Would Hugh Grant and Justin Bieber be exempt from Inky ban?

If spoken aloud, the reason would be called a gaffe. In written form, it is an indictment that “wokeness” distorts its journalistic values. For the record, the paramount journalistic value is truth. Here I am talking about traditional news reporting, which is objective, empirical and strives to answer the 5  Ws and the H — the first thing taught to journalists. (Who, What, Where, When, Why, How.)
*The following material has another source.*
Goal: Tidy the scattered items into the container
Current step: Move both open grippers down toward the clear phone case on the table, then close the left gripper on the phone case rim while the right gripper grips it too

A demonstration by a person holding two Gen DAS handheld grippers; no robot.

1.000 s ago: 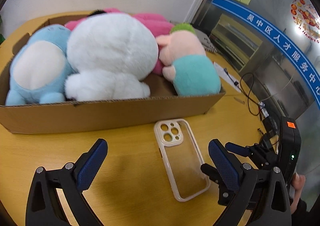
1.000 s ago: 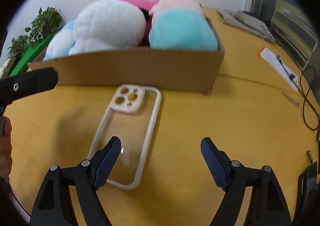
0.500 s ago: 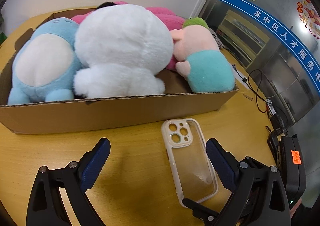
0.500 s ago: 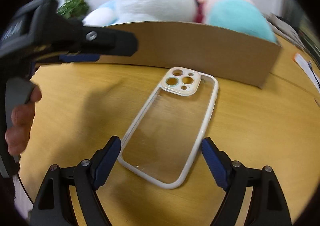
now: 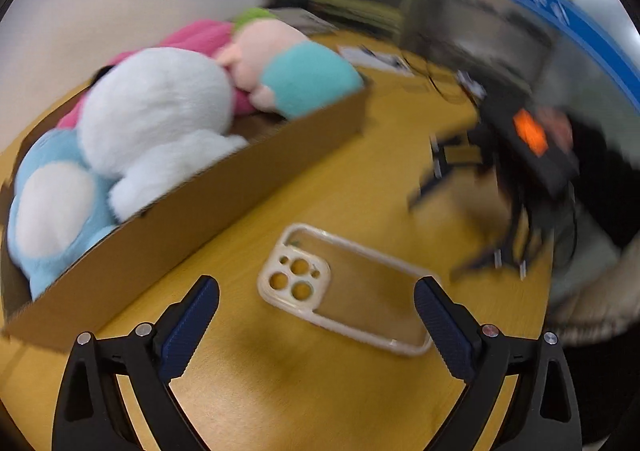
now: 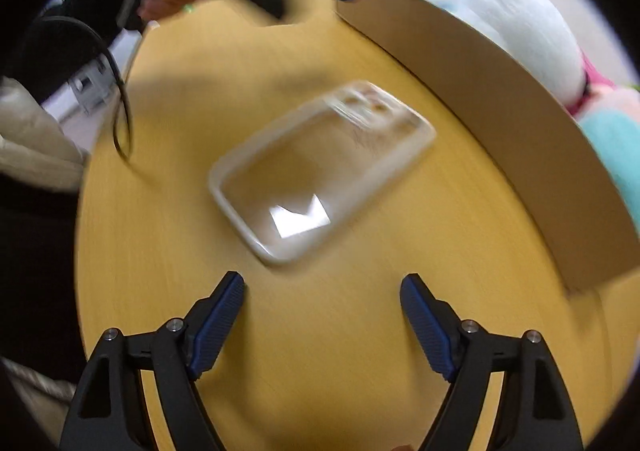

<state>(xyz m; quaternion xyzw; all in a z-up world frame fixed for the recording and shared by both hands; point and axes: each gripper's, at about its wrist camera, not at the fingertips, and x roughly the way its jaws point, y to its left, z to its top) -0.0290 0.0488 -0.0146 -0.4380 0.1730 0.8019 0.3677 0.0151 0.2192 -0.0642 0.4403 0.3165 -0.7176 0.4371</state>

But first, the background: The use of art has been journalistic tradition since carved wooden blocks provided illustrations to create visual appeal on a page that otherwise would be a mass of gray type.

Under our democracy, trials must be conducted in the open, with rare exception, and journalists are free to report anything that happens there, with rare exception.

It may seem inherently unfair to name someone who has been arrested, and is only a suspect. It is inherently unfair, but the rights of the subject get subordinated to the public’s right to know.

One of the reasons the media reports suspects’ ages, addresses (in a general way, rarely a specific street address), and occupations, is to single out individuals, and separate them from those with an identical name. The mugshot — which is furnished by law enforcement — serves the same purpose, to point the finger of suspicion — not guilt — at the correct person. (It must be admitted the person photographed by police is under stress, is often unkempt, frequently frowning, and thus is made to look guilty.

The Inquirer made a good and fair point that pre-conviction mugshots are inherently unfair, depicting suspects as possible criminals before guilt has been established. That was journalistically defensible.

If only it had shut up there, but no — it had to stray from reason into “wokeness,” acting to insulate readers from the racist thoughts the editor surely believes they harbor.

I printed the link above. You can read and interpret it for yourself.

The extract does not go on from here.